Technical Introduction to the RZ/A family

by donpedro

This article is a technical introduction to the RZ/A family, the new embedded processor from Renesas. The device is available in a number of options and a number of configurations designed to give designers a broad choice when designing their TFT drive or GUI application. The article will go into some detail on the features of the RZ/A family, including a technical overview of the memory architecture that includes the world’s largest embedded RAM (up to 10MB) as well as a specially designed bus architecture to ensure fast bus throughput to the memory.

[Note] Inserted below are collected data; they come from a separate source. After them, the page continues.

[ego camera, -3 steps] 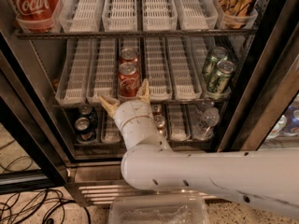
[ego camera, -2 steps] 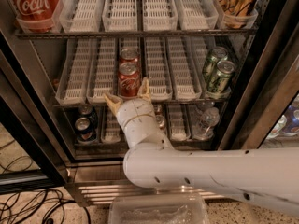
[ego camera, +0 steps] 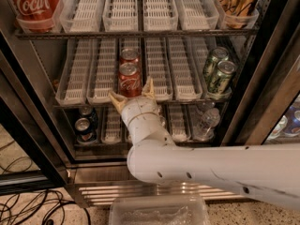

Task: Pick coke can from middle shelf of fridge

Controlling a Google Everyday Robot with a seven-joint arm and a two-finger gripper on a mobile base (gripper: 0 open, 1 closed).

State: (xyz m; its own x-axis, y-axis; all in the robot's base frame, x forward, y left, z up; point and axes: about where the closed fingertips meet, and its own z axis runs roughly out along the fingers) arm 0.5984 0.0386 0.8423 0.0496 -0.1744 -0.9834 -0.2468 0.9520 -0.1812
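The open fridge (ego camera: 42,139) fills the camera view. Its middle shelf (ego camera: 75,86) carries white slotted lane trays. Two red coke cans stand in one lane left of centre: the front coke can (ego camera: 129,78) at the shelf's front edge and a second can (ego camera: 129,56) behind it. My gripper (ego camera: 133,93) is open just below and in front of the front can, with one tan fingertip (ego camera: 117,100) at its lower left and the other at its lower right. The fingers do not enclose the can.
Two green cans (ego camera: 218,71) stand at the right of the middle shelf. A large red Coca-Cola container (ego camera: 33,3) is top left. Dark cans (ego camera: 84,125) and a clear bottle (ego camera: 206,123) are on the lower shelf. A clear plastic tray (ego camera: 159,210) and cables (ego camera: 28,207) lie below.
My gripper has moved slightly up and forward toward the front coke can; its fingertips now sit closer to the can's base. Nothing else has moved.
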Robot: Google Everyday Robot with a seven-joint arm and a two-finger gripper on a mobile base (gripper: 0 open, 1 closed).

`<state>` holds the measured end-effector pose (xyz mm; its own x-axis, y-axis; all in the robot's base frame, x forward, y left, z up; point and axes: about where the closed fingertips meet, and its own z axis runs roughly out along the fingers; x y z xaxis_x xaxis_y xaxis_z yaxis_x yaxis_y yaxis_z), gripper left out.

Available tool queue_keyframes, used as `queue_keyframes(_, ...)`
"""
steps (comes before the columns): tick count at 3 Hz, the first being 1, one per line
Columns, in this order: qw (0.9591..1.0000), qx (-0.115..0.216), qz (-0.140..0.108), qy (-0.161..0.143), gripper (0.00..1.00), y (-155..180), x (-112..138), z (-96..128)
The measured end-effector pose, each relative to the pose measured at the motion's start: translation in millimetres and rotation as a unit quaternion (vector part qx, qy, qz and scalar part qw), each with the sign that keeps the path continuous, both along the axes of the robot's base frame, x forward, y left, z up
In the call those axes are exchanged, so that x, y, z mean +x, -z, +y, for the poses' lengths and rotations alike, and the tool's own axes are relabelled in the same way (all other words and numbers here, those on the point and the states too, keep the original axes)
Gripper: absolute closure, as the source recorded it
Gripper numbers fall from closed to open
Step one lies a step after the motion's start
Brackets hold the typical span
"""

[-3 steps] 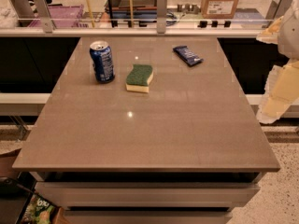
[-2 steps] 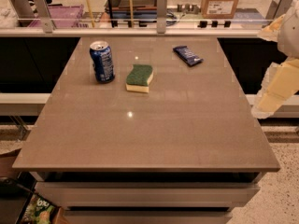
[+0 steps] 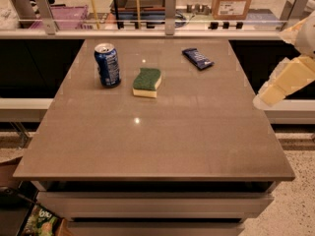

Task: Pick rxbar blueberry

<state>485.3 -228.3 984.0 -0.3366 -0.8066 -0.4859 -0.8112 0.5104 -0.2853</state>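
Your claw (image 3: 271, 92) at the right edge has crept up and inward; you can't tell whether it's apart or together. The bar (image 3: 198, 58) stays on the desk's (image 3: 162, 141) upper right.

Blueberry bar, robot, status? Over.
Gripper off right edge of table. Rxbar blueberry flat, far right, untouched. Sponge, can to its left; nothing between.

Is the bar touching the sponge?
No, the bar lies apart from the sponge with bare table between them, while the end effector hangs off the table's right side.
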Motion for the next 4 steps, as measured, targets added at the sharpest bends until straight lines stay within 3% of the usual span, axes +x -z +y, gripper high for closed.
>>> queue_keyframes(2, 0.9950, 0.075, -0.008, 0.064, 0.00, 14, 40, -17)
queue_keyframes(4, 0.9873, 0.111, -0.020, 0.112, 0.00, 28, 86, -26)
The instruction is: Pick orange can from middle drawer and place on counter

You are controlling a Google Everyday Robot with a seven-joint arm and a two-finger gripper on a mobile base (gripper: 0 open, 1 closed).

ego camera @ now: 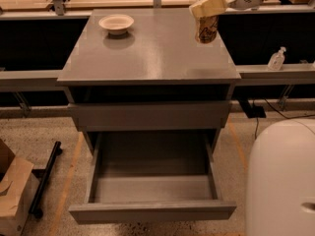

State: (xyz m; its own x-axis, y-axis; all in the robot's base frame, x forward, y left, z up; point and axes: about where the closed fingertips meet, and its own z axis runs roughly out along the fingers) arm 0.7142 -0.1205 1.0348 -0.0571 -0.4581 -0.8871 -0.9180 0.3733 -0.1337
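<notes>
The orange can [206, 30] is upright in my gripper [208, 8], whose cream fingers [202, 6] close over its top. It hangs over the right rear part of the grey counter [157, 53]; I cannot tell whether its base touches the top. My white arm reaches in from the upper right. The middle drawer [152, 212] is pulled out low at the front, and its tray holds nothing.
A cream shallow bowl [116, 22] sits on the counter's left rear. A clear bottle [276, 59] stands on the right-hand ledge. My white body [281, 181] fills the lower right. A cardboard box [12, 195] and a black bar [45, 178] lie on the floor at left.
</notes>
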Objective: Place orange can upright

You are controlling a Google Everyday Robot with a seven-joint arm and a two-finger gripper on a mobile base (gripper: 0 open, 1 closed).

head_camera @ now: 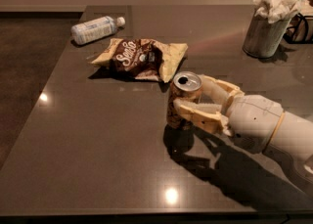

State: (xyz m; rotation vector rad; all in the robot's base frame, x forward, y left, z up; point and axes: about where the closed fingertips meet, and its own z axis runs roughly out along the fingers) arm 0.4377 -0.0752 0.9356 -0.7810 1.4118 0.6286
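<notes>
The orange can stands upright on the dark table, its silver pull-tab top facing up, its base at or just above the surface. My gripper comes in from the right and is shut on the can, one cream finger across its near side and the other behind it. The white arm runs off to the lower right.
A brown and yellow snack bag lies just behind the can. A clear plastic water bottle lies on its side at the far left. A grey metal cup with white tissues stands at the far right. The table's left edge drops to a dark floor.
</notes>
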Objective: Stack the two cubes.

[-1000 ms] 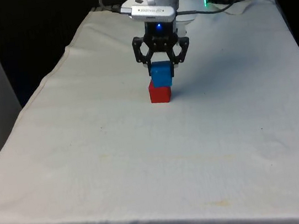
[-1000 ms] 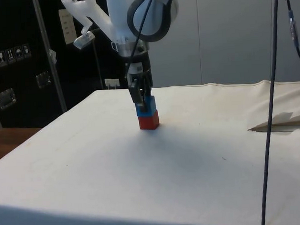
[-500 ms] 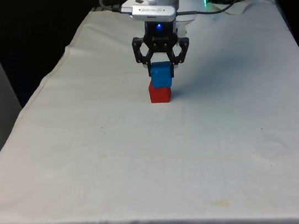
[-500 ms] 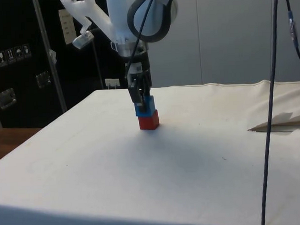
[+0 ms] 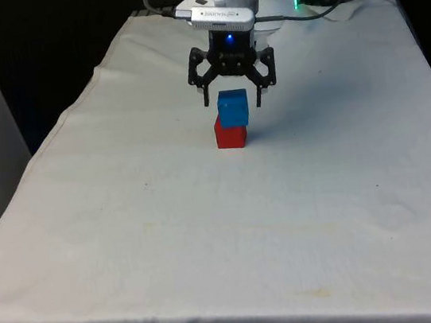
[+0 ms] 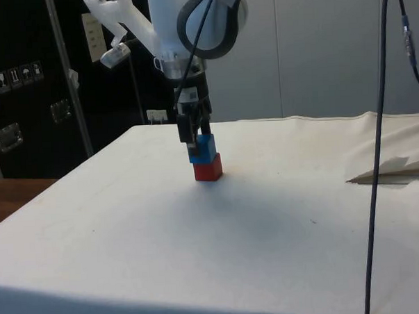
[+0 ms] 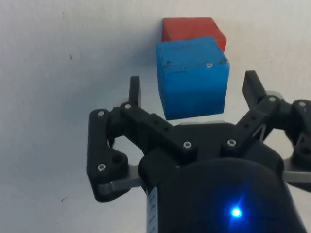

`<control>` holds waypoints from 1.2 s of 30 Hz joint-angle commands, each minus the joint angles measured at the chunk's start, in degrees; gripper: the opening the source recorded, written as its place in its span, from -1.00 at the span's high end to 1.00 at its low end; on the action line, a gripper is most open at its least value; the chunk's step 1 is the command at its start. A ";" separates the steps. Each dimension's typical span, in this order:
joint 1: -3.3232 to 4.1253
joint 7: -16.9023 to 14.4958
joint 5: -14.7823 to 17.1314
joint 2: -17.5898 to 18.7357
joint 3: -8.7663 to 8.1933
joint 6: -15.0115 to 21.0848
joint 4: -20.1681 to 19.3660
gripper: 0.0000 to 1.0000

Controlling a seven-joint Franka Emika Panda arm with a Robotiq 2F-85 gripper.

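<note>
1. On the white tablecloth (image 5: 210,234), toward twelve o'clock on the table in the front view, a blue cube (image 5: 233,108) sat on top of a red cube (image 5: 230,136).
2. Directly above the pair hung the black gripper (image 5: 233,99), its fingers spread apart, one at nine o'clock and one at three o'clock of the blue cube, with clear gaps on both sides in the wrist view.
3. The gripper held nothing; the blue cube (image 7: 193,75) rested free on the red cube (image 7: 193,31).
4. The blue cube appeared to sit slightly off-centre on the red one, so the stack looked settled but not perfectly square.
5. Judging from this, the stacking looked done and the step in hand was the retreat.
6. To do it well, the arm should rise straight up, fingers kept wide, with no sideways drift, so neither finger brushes the blue cube and tips it off.
7. From the side view, the gripper (image 6: 190,132) stood close above the stack, so a slow lift seemed wise.
</note>
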 commanded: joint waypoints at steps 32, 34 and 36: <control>-0.06 -0.17 0.00 -5.44 0.00 -4.18 0.57 -1.00; 0.00 -0.17 -0.17 -6.65 -0.06 -5.44 0.74 -1.00; 0.00 -0.17 -0.17 -7.16 -0.06 -5.84 0.80 -1.00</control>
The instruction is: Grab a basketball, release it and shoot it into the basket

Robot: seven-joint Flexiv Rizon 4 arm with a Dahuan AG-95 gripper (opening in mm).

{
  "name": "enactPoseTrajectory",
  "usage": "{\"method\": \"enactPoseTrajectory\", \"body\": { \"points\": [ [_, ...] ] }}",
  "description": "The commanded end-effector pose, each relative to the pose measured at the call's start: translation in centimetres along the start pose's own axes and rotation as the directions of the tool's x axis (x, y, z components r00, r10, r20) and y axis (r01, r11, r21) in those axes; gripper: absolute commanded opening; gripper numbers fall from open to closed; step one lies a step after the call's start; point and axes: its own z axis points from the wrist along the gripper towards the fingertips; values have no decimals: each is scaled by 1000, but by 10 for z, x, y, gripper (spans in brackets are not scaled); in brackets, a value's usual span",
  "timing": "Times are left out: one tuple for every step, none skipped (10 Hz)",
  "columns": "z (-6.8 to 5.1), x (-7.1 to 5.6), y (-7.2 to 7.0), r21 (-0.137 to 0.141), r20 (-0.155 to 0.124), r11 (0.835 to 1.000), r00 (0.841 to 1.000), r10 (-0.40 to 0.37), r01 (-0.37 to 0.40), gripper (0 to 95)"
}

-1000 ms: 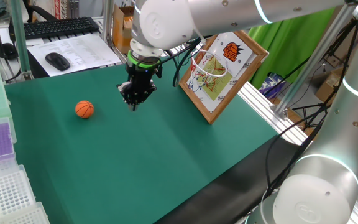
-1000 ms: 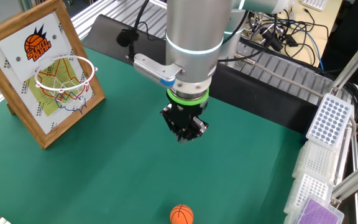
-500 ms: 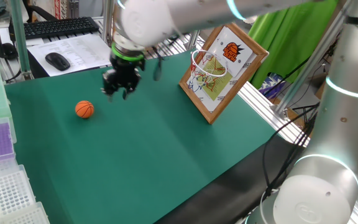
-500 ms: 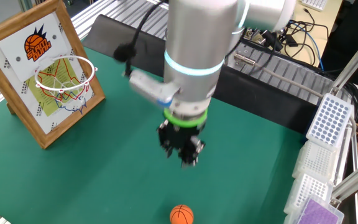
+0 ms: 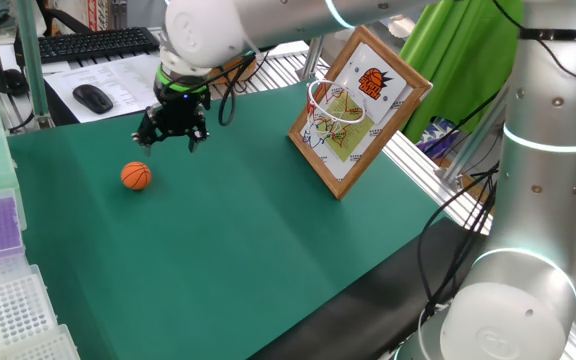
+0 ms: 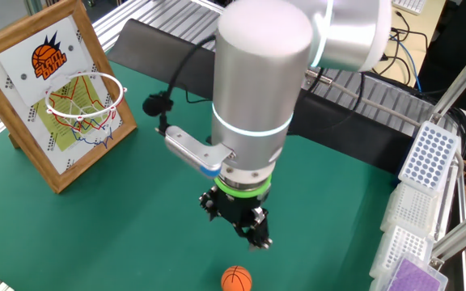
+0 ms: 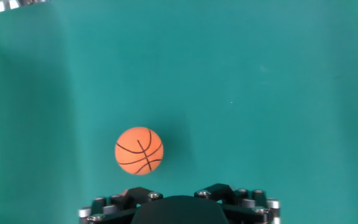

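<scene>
One fixed view: basketball (image 5: 136, 176) rests on bench (image 5: 248, 230); tool (image 5: 171, 132) hovers near, holding nothing, opening indeterminable.
Other fixed view: basketball (image 6: 236, 279) just below tool (image 6: 239, 226).
Hand view: basketball (image 7: 139, 150) left of centre. Likely light, rolls easily; grip across widest part.

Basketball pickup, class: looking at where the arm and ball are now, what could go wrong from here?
1. The basketball lies loose on the smooth green mat; a touch from the end effector, which hangs above and beside it, could roll it away.
2. In the hand view the ball sits left of centre, so a straight descent may miss.
3. The basket is small and far across the mat, so the shot could fall short.
</scene>
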Motion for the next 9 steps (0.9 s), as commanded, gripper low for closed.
{"method": "enactPoseTrajectory", "body": {
  "points": [
    [9, -6, 1, -4, 5, 1000, 1000, 2, -2, 950],
    [14, -11, 1, -5, 10, 1000, 1000, 7, -7, 950],
    [17, -13, 1, -5, 10, 1000, 1000, 8, -8, 950],
    [19, -15, 1, -4, 11, 1000, 1000, 10, -10, 950],
    [24, -19, 2, -4, 10, 1000, 1000, 19, -19, 950],
    [25, -21, 2, -2, 10, 1000, 1000, 24, -24, 950],
    [25, -21, 2, -2, 9, 1000, 1000, 28, -28, 950],
    [25, -21, 2, -2, 8, 1000, 1000, 27, -27, 760],
    [24, -21, 2, -1, 10, 1000, 1000, 25, -25, 760]
  ]
}}
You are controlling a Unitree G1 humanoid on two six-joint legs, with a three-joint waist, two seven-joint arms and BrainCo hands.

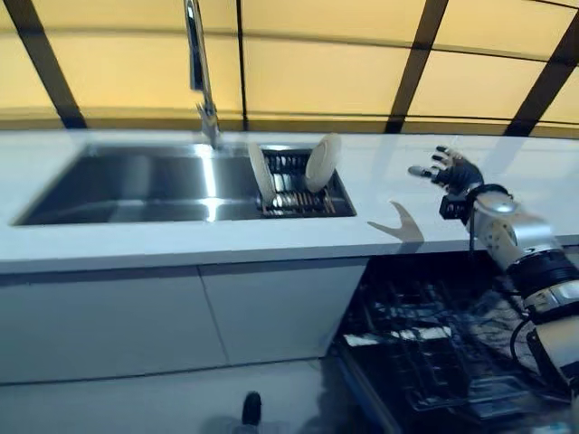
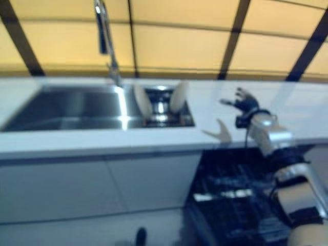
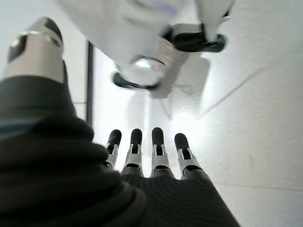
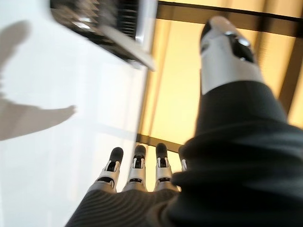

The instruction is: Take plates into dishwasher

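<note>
**Right robot hand over the desk, plates waiting in the sink rack**

I have the right robot hand [image 1: 455, 171] raised above the white desk [image 1: 136, 244], fingers spread and straight, holding nothing. My right wrist view confirms it: fingers extended, only bare desk and the corner of the sink rack past them. The left robot hand [image 3: 151, 156] shows only in its own wrist view, fingers straight, empty, pointing down toward the floor.

Two white plates stand on edge in the dish rack [image 1: 298, 194] at the right end of the steel sink [image 1: 136, 185]: the left plate [image 1: 261, 172] leans one way, the right plate [image 1: 322, 163] leans the other. Both lie to the left of my right robot hand, well apart from it, and lower, down inside the basin. The open dishwasher [image 1: 425, 353] sits below the desk, with its dark rack pulled out beneath my right arm.

I judge the plates stiff, smooth, probably wet and slippery, and breakable if knocked against the steel. I would pinch the upper rim of the nearer, right plate, thumb on one face and fingers on the other, then lift it straight up clear of the rack tines.
</note>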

Author: Robert Kalman, Product Marketing Manager Industrial Communications Business Group, Renesas Electronics Europe GmbH

The device also features the 5th generation Video Display Controller from Renesas, which is not only capable of driving a screen up to WXGA size but also of supporting multiple additional functions in hardware which would often be executed in software, so as to allow for full operation at a lower clock speed. The device also features on OpenVG 1.1 compliant block and the article will go on to show how this can be used to improve performance and reduce memory overhead.
The RZ/A family from Renesas is an all new series of embedded MPUs aimed at the Human Machine Interface market. The RZ lineup from Renesas is a new direction taken in the embedded processing arena, based on the Cortex A9 core from ARM running at 400MHz and including all the right IP for creating a high end HMI application without involving the costs, effort and compromises involved in the current HMI application development.

Embedded MPU?

As well one may ask, what does the term “embedded MPU” actually mean? In order to answer this question, we have to have a brief look at the current offering across the MPU / MCU spectrum. Today, an MCU typically contains embedded flash and RAM, running code from the flash but somewhat limited in terms of performance, particularly when it comes to the area we are talking about – the performance level needed for a Human Machine Interface. The alternative today is the classical MPU or microprocessor system which achieves the performance level needed and can significantly exceed it; however, it typically will not have any internal flash and only a small amount of internal RAM. Typical MPUs have their place in the market as do MCUs, of this there is no debate. However, there is certainly a significant gap between the two areas.

MCU system diagram

MPU system diagram

eMPU system diagram

Filling the gap is where the eMPU can be useful. The eMPU, like an MPU, does not contain any embedded Flash and has a CPU core running at a performance that would not be possible with a typical MCU. This performance level can (as with the MPU) only be achieved by running from RAM. In contrast to the microprocessor system, which will use external RAM, the eMPU contains all the RAM that it will need for the application.
As can be seen in the system diagrams below, the MCU is obviously the most simple, but the eMPU offers a compromise offering the performance of an MPU without the complexity associated with it.
The eMPU typically will boot from an external serial flash, compared to an MPU, which will typically use external NOR flash. This can have several advantages:

• It is possible to use the QSPI serial flash block which can achieve even faster performance than the standard NOR flash.
• It requires less PCB space and fewer pins on the eMPU than a 32-bit parallel NOR flash.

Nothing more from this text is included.